The image of the public library is constantly changing, and their online services continue to grow. Usage of the library's home page grew by 17% during the past 12 months. It has been estimated that the current average length of a visit to the library's homepage is approximately 20 minutes. The library wants to take a sample to statistically estimate this mean. How large will the sample need to be to estimate the mean within 0.2 of 1 standard deviation with 0.95 confidence? (Round you answer up to the nearest whole number.)


Can someone help with formula for this and what do you use the percentage for on this one?

To determine the necessary sample size to estimate the mean within a given margin of error with a certain level of confidence, we can use the formula for sample size estimation:

n = (Z * σ / E)^2

Where:
- n is the required sample size
- Z is the Z score corresponding to the desired confidence level
- σ is the population standard deviation
- E is the margin of error

In this case, we are given that the library wants to estimate the mean length of a visit to their homepage. The margin of error is given as 0.2 of 1 standard deviation, so E = 0.2 * σ.

The confidence level is given as 0.95, which corresponds to a Z score of 1.96. This value can be obtained from standard Z score tables or calculated using statistical software.

By substituting these values into the formula, we can solve for the required sample size (n):

n = (1.96 * σ / (0.2 * σ))^2
n = 97.04

To round up to the nearest whole number, the library will need a sample size of 98 in order to estimate the mean within 0.2 of 1 standard deviation with 0.95 confidence.

The percentage you mentioned is the confidence level, which represents the level of certainty or confidence in the estimation. In this case, a confidence level of 0.95 means we are 95% confident that the true mean length of a visit to the library's homepage will fall within the estimated range.

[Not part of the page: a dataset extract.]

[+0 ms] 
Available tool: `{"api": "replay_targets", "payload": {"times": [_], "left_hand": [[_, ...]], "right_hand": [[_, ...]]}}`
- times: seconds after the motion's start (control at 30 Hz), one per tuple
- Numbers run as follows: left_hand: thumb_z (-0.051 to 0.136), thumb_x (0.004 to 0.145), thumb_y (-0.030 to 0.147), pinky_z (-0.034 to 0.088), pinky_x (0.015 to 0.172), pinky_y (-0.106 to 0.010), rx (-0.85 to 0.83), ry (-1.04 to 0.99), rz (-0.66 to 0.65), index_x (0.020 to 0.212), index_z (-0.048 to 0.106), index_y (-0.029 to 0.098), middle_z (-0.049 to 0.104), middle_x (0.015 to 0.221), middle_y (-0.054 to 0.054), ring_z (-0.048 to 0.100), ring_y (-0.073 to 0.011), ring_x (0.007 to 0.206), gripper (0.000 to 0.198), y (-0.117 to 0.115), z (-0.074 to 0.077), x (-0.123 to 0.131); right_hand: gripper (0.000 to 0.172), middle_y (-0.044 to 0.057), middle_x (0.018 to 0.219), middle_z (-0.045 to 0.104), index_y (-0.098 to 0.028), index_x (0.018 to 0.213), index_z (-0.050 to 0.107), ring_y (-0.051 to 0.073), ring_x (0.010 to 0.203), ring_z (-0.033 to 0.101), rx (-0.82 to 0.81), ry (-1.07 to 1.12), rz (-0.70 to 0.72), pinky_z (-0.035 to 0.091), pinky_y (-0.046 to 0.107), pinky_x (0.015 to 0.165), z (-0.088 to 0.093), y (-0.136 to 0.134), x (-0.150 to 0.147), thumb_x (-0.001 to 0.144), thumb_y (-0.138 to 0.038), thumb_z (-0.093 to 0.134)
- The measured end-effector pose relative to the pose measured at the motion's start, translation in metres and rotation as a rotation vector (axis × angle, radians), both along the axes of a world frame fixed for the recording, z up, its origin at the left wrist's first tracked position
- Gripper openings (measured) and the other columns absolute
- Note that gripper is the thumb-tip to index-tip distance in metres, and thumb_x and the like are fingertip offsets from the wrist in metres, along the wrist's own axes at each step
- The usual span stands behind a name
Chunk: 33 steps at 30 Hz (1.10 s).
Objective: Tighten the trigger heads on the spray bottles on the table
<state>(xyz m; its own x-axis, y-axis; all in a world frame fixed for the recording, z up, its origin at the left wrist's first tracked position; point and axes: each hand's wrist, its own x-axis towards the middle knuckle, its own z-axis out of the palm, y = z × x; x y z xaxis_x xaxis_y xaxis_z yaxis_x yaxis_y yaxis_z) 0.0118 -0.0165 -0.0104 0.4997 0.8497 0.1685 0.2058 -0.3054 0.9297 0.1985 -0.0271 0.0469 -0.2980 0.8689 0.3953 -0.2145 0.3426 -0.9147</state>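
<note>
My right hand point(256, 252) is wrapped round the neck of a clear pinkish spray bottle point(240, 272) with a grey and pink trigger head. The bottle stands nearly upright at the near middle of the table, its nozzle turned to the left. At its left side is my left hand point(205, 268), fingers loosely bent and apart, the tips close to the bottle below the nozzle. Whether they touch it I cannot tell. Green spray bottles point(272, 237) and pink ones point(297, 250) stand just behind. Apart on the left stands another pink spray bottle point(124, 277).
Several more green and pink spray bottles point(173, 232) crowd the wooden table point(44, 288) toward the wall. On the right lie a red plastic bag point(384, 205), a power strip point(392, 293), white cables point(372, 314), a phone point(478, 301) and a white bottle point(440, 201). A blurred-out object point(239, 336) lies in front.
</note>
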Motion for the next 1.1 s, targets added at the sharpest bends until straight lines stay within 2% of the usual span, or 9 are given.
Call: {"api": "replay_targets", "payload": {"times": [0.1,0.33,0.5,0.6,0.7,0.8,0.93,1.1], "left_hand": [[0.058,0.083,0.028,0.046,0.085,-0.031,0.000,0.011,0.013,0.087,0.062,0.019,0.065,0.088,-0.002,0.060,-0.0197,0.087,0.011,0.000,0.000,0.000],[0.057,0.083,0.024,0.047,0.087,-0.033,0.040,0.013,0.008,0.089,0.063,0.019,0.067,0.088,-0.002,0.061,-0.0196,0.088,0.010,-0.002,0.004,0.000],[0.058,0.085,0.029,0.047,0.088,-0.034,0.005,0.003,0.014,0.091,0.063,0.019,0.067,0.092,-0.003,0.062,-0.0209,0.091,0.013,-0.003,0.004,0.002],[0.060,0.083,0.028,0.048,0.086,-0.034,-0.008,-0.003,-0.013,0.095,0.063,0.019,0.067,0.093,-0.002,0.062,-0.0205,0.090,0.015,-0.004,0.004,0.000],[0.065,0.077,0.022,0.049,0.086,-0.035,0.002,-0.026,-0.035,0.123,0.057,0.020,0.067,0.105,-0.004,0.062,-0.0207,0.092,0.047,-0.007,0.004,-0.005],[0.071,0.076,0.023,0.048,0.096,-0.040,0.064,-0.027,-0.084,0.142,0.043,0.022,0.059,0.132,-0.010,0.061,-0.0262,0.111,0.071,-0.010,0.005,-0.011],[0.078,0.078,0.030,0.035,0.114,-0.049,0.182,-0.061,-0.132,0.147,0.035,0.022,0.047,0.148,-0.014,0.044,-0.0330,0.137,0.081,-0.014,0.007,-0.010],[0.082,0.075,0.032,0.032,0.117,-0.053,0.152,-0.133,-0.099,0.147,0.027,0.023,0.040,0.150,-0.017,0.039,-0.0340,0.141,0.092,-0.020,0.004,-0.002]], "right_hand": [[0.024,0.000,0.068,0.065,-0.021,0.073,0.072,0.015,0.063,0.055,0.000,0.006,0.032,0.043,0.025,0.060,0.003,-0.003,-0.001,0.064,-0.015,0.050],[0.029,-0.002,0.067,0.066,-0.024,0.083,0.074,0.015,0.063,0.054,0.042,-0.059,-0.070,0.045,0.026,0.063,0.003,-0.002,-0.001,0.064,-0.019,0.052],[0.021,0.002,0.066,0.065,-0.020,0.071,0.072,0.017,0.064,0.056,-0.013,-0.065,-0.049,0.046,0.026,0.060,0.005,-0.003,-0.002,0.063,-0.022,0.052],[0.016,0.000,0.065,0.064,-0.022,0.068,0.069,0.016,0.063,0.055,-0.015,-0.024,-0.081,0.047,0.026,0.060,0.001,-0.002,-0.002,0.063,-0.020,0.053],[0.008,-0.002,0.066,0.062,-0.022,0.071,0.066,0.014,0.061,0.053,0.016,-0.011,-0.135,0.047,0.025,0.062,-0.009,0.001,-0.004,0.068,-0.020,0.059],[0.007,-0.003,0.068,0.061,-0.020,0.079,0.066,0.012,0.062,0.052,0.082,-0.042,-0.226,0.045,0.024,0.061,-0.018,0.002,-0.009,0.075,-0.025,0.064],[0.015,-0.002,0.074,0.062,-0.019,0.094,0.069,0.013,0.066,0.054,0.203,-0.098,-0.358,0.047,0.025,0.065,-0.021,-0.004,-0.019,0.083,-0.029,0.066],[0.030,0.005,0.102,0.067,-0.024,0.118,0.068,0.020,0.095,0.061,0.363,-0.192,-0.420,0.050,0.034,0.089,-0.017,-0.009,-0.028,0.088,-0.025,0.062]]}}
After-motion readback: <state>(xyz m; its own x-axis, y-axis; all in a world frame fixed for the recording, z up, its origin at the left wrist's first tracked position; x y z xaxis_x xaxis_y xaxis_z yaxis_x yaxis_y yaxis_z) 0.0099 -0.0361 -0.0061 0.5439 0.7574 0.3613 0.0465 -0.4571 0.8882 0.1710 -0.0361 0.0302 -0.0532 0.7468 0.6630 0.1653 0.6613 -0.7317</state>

To calculate the sample size needed to estimate the mean within a certain margin of error with a specific level of confidence, you can use the following formula:

n = (Z * σ / E)^2

Where:
n = sample size
Z = z-score corresponding to the desired confidence level (in this case, 0.95 confidence corresponds to a z-score of 1.96)
σ = standard deviation of the population (since we don't have information about the population standard deviation, we can use a conservative estimate, such as 0.5)
E = margin of error (0.2 * 1 standard deviation)

Using the formula, we can substitute the given values:

Z = 1.96
σ = 0.5
E = 0.2 * 1 = 0.2

n = (1.96 * 0.5 / 0.2)^2
n = 4.9^2
n ≈ 24.01

Since you cannot have a fraction of a sample, you need to round up to the nearest whole number. Therefore, the sample size needed is 25.